The options for where to go from here can often be confusing. This confusion often stems from a lack of transparency from the car dealer, but it is much simpler than it appears at first glance. Understanding the best way to finance your second-hand car is incredibly important to ensure that you’re getting the best deal. You could always self-finance and just buy the car outright, doing this will significantly drain your savings so unless you will have a significant amount left over for emergencies, it is often safer to go with a different method.
Credit rating can be very important for second-hand car finance as a good credit score will broaden your options. A credit score is simply a number used by banks and other institutions to represent how trustworthy you are, it is based on your credit history and includes various financial factors such as debts, payment history, public records and accounts. More information on credit and how to improve your score can be found here.
Types of second-hand car finance
Personal Contract Purchase: With a PCP you don’t actually own the car at the end of the agreement. You pay an initial deposit and several monthly payments, you have the option of fully purchasing the car at the end, but this requires another lump sum payment or a balloon payment as it is sometimes called. The Monthly payment is based on a number of factors including:
- Size of an initial payment
- Interest rate
- The expected value of the car at the end of the agreement, Guaranteed Minimum Future Value. This will be considerably cheaper with second-hand cars.
The contract agreed upon with the dealer will usually include various conditions such as a maximum number of miles that can be driven, violation of these terms as well as damage to the car beyond basic wear and tear will result in fines. While this method can be significantly cheaper than Hire Purchase, the penalties that you can incur could negate these savings, additionally, you don’t actually own the car at the end which could be a good or a bad thing depending on your circumstances.
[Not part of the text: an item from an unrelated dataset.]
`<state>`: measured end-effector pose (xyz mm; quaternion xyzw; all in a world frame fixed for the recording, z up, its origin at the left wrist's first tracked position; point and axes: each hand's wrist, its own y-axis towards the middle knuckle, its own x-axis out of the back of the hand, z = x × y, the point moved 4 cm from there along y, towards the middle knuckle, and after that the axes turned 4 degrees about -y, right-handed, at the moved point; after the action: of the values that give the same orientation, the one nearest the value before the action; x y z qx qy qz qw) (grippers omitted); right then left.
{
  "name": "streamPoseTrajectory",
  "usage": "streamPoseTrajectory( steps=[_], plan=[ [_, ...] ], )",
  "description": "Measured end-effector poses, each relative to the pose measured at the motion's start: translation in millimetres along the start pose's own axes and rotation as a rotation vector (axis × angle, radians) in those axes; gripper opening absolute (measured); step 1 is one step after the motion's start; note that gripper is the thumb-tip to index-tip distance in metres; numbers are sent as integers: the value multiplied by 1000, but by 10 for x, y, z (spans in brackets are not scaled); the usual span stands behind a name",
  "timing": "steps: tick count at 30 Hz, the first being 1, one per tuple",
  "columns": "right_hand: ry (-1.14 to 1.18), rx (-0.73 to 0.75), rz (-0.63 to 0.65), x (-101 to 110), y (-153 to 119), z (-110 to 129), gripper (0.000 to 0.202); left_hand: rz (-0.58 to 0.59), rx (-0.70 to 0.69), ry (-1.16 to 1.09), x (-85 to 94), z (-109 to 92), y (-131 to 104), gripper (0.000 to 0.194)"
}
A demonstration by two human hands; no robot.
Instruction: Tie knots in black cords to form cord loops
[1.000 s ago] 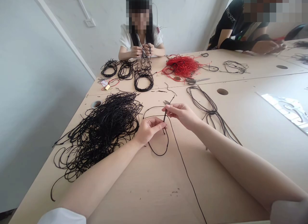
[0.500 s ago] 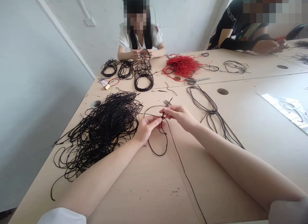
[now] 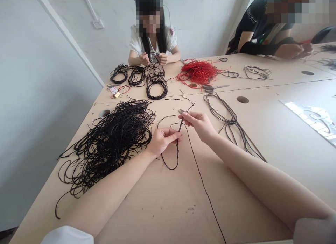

Hire Purchase is quite similar to PCP but with a few notable differences. You still pay an initial down payment followed up by multiple monthly payments, but there are no optional large payments at the end. Additionally, after the final payment, you own the car and don’t have to worry about any additional costs with the dealer and subsequently the contracts don’t include any additional stipulations like mileage. You have a lot of freedom for contract length and don’t have to worry about any fines during the agreement, but these can end up being significantly more expensive than other methods.
Leasing (or Personal Contract Hire) is a form of long-term car hire. Unlike Personal Contract Purchase you are not given an opportunity to outright purchase the car at the end of the agreement, however, you do get to rent the car for far longer. It comes with all the penalties and conditions of PCP. These contracts are also quite long so it’s important that you make sure you’ll be able to make all of the payments. You also need to pass a credit check before you can sign the agreement and you will be required to pay a few months in advance (normally 3). Service charges and car tax are included in the agreement so the only maintenance cost you’ll have to worry about is the fuel. Also, if you wish to end the contract early there is usually an extra cost. More information on leasing can be found here.
This cuts out a lot of the hassle as you purchase the car and own it right away and instead of repaying the dealer you repay the bank that gave you the loan. Owning the car right away gives you a lot of freedoms that other options don’t give you, you don’t have to worry about any penalties for mileage and damage, you can also sell the car later. However, you do need a good credit rating to be able to get the loan, additionally, your credit rating can be negatively affected by the loan itself. You also need to account for interest rates, which are affected by your credit rating and naturally differ between banks.
Conclusion on Used Car Finance
Second-hand car finance doesn’t need to be difficult. By carefully assessing your options and your income/credit you can find the right plan for you. There is no set way that works best for everyone, so it is important to make the right choice.